Work required |
Which lines run from the line with "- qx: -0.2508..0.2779" through the line with "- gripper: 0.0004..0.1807" in the entries below? Print them exactly, both ends included, and nothing more.

Data listing |
*** Block opens ***
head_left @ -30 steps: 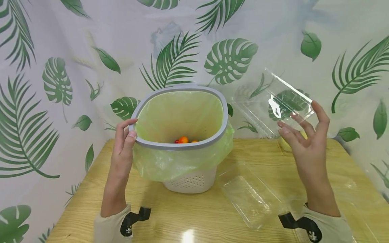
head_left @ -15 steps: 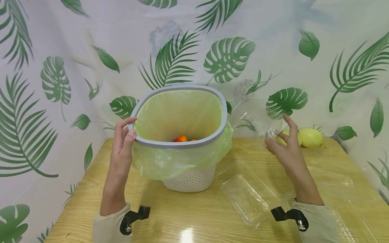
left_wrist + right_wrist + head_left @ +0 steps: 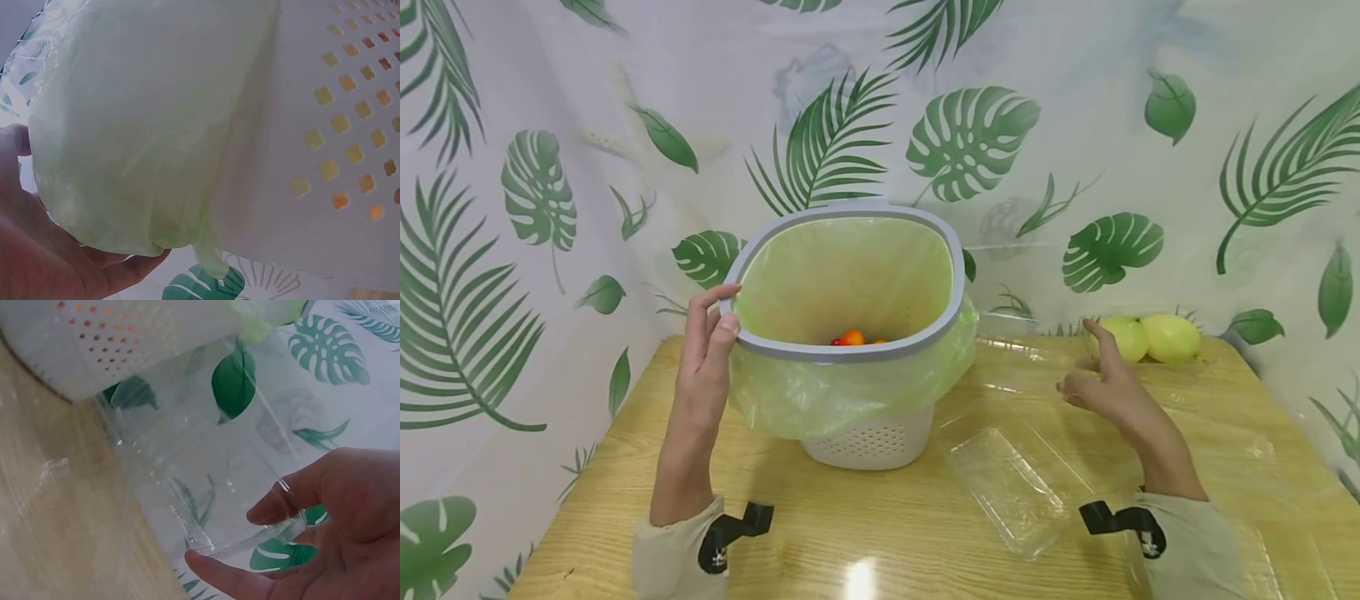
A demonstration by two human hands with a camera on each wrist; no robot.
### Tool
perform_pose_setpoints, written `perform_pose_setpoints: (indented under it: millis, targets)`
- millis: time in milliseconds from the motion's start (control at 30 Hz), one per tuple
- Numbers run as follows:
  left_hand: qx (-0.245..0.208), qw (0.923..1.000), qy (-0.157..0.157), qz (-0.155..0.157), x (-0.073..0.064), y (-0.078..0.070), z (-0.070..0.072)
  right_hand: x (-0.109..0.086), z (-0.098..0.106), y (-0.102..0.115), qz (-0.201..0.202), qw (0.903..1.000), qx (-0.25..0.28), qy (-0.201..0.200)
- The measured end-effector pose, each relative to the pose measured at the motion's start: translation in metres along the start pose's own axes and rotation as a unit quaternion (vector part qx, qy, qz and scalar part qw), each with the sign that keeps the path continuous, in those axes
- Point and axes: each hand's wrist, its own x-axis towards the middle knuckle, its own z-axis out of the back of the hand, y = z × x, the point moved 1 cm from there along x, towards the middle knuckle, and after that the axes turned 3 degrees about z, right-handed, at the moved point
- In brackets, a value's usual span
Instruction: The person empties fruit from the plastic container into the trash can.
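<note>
My left hand [image 3: 700, 358] grips the grey rim [image 3: 842, 356] of a white perforated trash bin [image 3: 872, 448], on its left side. A green plastic liner bag [image 3: 820, 400] hangs over the rim; orange and red round items [image 3: 852, 337] lie inside. Right of the bin, my right hand [image 3: 1123, 392] pinches one end of a clear plastic tray [image 3: 1013, 350], low over the table's back edge. The right wrist view shows thumb and fingers on that tray [image 3: 231, 506]. In the left wrist view, my left hand [image 3: 56, 250] is partly behind the bag.
Another clear plastic tray [image 3: 1011, 492] lies on the wooden table [image 3: 775, 550] right of the bin. Two yellow-green round fruits [image 3: 1170, 337] sit at the back right. More clear plastic [image 3: 1270, 550] lies at the front right. A leaf-print curtain [image 3: 700, 83] stands behind.
My right hand has moved left and down, lowering the clear tray from in front of the curtain to near the tabletop. The yellow-green fruits came into view. My left hand stays on the rim.
</note>
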Motion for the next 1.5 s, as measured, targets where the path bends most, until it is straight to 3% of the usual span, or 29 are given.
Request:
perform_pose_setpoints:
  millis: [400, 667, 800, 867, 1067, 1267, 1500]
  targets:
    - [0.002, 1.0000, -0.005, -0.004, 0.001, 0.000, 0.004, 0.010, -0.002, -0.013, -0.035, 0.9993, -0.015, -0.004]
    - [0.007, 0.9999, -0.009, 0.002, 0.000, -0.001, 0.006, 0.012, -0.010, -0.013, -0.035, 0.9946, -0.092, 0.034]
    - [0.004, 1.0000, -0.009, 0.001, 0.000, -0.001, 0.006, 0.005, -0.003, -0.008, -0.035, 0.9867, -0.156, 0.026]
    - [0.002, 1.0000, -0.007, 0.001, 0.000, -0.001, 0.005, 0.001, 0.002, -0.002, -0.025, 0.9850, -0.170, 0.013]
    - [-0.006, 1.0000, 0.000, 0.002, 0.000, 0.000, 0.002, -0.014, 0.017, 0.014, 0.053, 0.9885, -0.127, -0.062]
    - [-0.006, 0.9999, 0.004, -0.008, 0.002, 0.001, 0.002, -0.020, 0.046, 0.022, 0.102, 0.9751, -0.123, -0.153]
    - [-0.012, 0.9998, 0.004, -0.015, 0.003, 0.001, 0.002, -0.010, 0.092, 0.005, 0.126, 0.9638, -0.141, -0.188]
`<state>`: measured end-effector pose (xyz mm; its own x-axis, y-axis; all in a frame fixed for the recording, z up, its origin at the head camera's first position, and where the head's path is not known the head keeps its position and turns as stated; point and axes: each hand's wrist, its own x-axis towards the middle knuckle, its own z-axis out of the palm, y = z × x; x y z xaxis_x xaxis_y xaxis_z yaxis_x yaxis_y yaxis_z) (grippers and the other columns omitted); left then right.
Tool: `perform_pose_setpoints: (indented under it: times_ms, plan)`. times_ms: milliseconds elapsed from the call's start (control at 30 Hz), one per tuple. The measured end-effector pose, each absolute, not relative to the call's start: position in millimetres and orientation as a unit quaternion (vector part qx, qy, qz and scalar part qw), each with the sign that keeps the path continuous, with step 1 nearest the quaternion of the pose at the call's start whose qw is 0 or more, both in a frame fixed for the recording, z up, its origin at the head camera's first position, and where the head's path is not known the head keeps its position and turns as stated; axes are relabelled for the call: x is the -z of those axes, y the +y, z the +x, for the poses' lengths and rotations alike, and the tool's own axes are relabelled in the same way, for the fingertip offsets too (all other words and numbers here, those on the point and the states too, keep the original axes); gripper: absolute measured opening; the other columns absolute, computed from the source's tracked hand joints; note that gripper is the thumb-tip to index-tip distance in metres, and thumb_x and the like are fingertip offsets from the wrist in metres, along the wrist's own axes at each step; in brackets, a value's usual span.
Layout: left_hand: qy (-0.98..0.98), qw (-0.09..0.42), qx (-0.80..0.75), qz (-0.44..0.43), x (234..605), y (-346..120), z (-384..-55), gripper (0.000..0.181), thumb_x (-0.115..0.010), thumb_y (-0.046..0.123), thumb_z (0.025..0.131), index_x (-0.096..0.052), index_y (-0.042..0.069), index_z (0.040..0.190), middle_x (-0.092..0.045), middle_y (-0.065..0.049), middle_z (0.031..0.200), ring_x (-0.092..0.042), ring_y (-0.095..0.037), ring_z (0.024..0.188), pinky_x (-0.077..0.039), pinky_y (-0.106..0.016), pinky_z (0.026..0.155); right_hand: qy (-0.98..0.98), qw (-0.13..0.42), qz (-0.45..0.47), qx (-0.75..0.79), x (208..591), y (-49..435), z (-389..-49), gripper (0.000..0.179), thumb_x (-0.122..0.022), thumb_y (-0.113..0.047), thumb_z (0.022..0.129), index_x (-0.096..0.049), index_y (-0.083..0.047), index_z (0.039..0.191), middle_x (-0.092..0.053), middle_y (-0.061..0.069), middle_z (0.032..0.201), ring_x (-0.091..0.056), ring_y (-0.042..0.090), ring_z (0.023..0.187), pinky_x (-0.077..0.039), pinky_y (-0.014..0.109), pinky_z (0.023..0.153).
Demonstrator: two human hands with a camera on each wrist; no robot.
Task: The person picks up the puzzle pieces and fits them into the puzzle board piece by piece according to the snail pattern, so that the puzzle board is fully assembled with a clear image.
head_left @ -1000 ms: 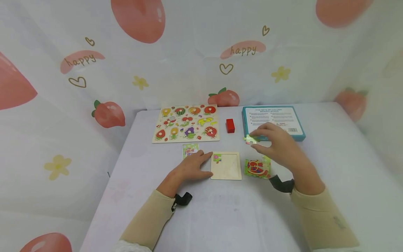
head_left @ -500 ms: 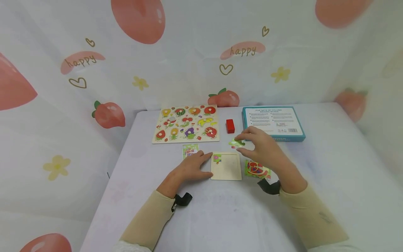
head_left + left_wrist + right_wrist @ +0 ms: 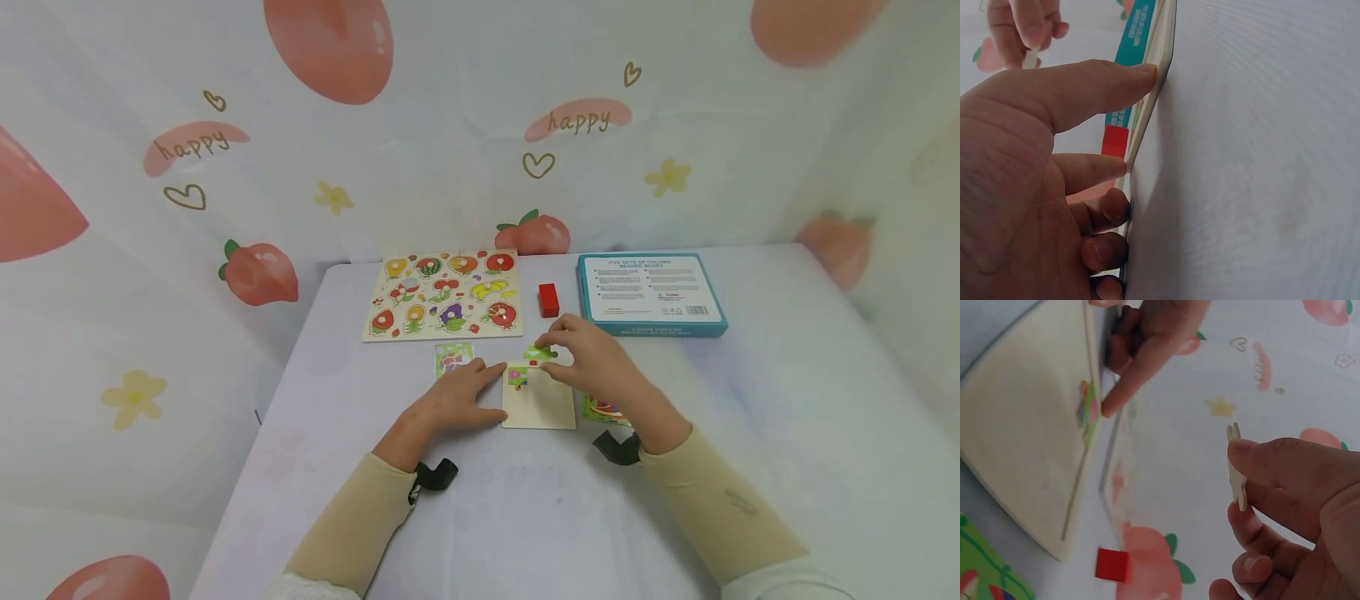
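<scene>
In the head view my right hand [image 3: 596,358] pinches a green jigsaw piece [image 3: 537,353] between thumb and fingers, over the far edge of a square wooden puzzle tray [image 3: 542,408]. The right wrist view shows that piece [image 3: 1235,469] edge-on, held off the tray. My left hand [image 3: 457,396] rests at the tray's left side, thumb and index finger spread along its edge, the other fingers bent. One piece with a pink flower [image 3: 517,377] lies in the tray's far left corner. Right of the tray is a pile of colourful pieces [image 3: 602,409], partly covered by my right hand.
Just beyond the left hand lies a small picture card [image 3: 453,355]. Behind it sits a wooden fruit peg board [image 3: 467,292]. A red block [image 3: 549,300] stands between that board and a teal box [image 3: 651,292]. A patterned cloth [image 3: 450,167] hangs behind the table.
My right hand has carried the jigsaw piece leftward from near the teal box to the tray's far edge, slightly toward me. The left hand and the tray stay in place.
</scene>
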<state>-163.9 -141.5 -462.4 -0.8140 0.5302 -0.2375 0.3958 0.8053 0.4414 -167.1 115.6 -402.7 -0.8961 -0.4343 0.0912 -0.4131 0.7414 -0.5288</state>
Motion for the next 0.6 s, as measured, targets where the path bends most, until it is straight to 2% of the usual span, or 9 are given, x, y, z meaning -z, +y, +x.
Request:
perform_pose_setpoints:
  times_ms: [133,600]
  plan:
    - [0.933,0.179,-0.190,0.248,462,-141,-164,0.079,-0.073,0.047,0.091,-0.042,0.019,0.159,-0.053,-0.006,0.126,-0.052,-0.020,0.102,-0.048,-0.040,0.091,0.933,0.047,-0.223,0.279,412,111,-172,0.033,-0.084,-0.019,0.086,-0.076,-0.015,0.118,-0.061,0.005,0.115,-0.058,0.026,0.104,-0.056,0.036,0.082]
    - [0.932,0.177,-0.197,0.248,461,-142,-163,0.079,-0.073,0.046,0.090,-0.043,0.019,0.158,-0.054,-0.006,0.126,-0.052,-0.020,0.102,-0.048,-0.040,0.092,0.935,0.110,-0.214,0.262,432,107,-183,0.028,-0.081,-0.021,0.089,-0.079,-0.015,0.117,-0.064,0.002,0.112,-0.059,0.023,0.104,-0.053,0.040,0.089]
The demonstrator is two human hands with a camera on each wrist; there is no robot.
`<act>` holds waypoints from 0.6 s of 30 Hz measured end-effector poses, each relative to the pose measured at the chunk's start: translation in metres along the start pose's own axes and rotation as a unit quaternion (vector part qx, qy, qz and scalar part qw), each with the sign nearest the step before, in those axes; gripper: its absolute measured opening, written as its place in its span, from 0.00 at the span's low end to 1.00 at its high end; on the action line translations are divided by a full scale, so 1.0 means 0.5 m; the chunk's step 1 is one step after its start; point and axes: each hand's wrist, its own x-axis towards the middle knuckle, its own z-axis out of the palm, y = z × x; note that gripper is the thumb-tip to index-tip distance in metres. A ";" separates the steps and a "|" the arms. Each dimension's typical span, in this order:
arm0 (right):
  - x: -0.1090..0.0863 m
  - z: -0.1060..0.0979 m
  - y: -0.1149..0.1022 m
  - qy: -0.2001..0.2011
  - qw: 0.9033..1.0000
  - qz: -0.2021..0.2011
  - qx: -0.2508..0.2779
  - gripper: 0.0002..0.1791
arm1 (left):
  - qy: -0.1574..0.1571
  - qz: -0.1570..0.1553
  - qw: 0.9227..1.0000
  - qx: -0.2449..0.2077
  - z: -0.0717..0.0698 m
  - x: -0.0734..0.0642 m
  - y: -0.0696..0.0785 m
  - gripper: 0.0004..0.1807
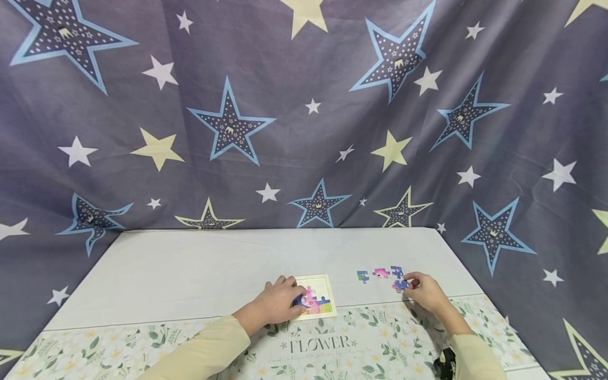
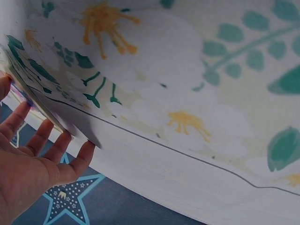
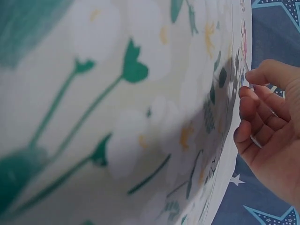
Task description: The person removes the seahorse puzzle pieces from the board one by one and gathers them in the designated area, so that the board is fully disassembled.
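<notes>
So the right hand [image 1: 427, 292] is pinching a blue jigsaw piece [image 1: 400, 285] between thumb and index finger, and the piece is sticking out to the left of those fingertips. From the right wrist, the other fingers are curling loosely in toward the palm, and one is wearing a ring [image 3: 273, 114].

A dark blue jigsaw piece [image 1: 397, 271] is lying just beyond the pinch, super close to the held one; can't tell if they're touching. A pink jigsaw piece [image 1: 381, 273] is sitting a bit farther left of that hand, and a blue-green jigsaw piece [image 1: 363, 276] is lying left of that again.

Meanwhile the left hand [image 1: 280, 301] is resting over the left side of a shallow puzzle tray [image 1: 321, 286], fingers loosely spread, fingertips reaching its edge in the left wrist view. It's kinda blocking that side, so whatever's under the palm is staying hidden. Joined pink and blue puzzle pieces [image 1: 311, 302] are showing just right of its thumb and index.

Under both hands a white tablecloth [image 1: 190, 274] with a floral band is spreading out, "FLOWER" lettering [image 1: 320, 344] is running between the forearms, and a starry curtain [image 1: 332, 105] is hanging beyond the hands.
</notes>
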 end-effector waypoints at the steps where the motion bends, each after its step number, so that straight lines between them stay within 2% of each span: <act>1: 0.000 0.000 0.001 -0.002 1.000 0.003 0.004 0.22 | 0.000 0.000 1.000 -0.001 0.000 0.000 0.000 0.25; 10: 0.006 -0.001 0.004 -0.011 1.000 0.028 0.008 0.22 | -0.003 -0.002 1.000 -0.006 0.000 0.000 0.000 0.25; 18: 0.009 0.000 0.006 -0.011 1.000 0.023 0.005 0.22 | -0.001 0.000 1.000 -0.008 0.000 0.000 0.000 0.24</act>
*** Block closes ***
Task response |
  - qx: -0.2508..0.2779
  - gripper: 0.0002..0.1791
arm1 (left):
  - qy: -0.1574..0.1571
  - qz: -0.1570..0.1553
  - qw: 0.9227..1.0000
  - qx: -0.2449..0.2077
  - z: -0.0717..0.0698 m
  - x: -0.0734..0.0642 m
  - y: -0.0696..0.0785 m
  - gripper: 0.0004..0.1807

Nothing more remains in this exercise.